Inflation stands at a moderate rate in the euro area as a whole. In September it was 1.1% (October's flash estimate, 0.7%), but the downward trend occurring since the middle of last year is now leading to fears of possible deflation. Within a context where nominal interest rates cannot fall much further, a drop in inflation would push up real interest rates, making it difficult for the euro area to recover. Moreover, many countries must make a big effort to deleverage and low inflation rates would complicate this process even further. We will therefore analyse whether such fears of possible deflation are well-grounded.
In part, the drop in the rate of inflation occurring over the last few months is a reflection of the economic situation. Industrial capacity utilization remains at low levels: in 2013 Q2 it was 78.3%, 2.8 percentage points below its historical average. The labour market's situation is also keeping inflationary pressures very contained, with the unemployment rate remaining at around 12% this year, keeping wage increases moderate. We believe these factors will diminish as the upturn in activity gains ground over the coming quarters. Although the euro area's recovery is likely to be very measured and industrial capacity utilization and unemployment are therefore only expected to pick up gradually, what does seem clear is that these factors will stop pushing down the inflation rate.
There are another two elements that have also helped inflation to fall over the last few months: the trend in oil prices and the tax changes implemented in several countries in the euro area. With regard to first factor, one example is that the average price of Brent quality oil was 87.3 euros per barrel between January and September 2012 while in 2013 it has fallen to 82.1 euros. Given that, over the coming months, oil prices are expected to remain stable at their current rates, this should not be a factor that continues to push down the inflation rate.
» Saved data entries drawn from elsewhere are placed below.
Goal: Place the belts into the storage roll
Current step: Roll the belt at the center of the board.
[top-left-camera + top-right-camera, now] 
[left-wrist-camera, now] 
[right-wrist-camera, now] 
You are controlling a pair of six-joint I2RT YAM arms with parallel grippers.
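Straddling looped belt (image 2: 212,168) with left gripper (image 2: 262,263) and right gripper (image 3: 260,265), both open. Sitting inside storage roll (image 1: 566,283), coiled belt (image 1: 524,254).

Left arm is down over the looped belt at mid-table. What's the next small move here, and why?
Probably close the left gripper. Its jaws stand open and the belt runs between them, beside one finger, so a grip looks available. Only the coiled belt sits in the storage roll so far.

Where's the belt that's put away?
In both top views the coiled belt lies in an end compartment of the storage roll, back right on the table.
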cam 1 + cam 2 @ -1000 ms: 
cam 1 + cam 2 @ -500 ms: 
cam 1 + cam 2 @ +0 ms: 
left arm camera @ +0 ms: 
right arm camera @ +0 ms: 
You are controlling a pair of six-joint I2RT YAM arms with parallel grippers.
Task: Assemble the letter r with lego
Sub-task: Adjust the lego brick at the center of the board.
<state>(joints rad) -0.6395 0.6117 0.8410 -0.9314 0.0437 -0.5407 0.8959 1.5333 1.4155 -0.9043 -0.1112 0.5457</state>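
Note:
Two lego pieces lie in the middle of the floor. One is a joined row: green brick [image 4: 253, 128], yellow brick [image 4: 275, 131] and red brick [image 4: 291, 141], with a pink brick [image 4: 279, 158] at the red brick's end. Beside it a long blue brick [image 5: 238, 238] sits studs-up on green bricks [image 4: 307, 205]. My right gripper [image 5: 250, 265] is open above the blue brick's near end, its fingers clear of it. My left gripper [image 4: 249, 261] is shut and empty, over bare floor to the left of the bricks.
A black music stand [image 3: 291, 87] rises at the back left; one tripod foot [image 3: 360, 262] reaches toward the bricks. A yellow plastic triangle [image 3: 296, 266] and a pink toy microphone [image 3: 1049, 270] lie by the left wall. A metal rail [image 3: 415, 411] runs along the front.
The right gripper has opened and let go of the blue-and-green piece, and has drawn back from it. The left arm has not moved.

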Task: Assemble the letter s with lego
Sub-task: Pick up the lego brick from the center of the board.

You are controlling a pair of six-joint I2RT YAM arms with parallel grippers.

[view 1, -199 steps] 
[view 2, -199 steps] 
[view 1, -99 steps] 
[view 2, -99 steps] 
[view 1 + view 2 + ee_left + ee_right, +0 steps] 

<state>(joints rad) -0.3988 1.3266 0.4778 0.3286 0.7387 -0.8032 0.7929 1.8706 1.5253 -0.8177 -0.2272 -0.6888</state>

On the other hand, the last few months have seen a reverse in the effect of the tax hikes implemented in several countries in the euro area. One sign of this is that inflation at constant taxes, excluding energy products, has been more stable over the last few months (1.1% in September 2013 compared with 1.4% in January 2012). In other words, it has fallen by 0.3 p.p. as opposed to 0.9 p.p. for the general CPI.
In short, the fall in inflation observed over the last few months is due to transitory factors and the current situation. For deflation to occur, the euro area would have to enter recession again and, although the risks are still high, all the evidence suggests that the direction finally taken by the region is the opposite: namely recovery.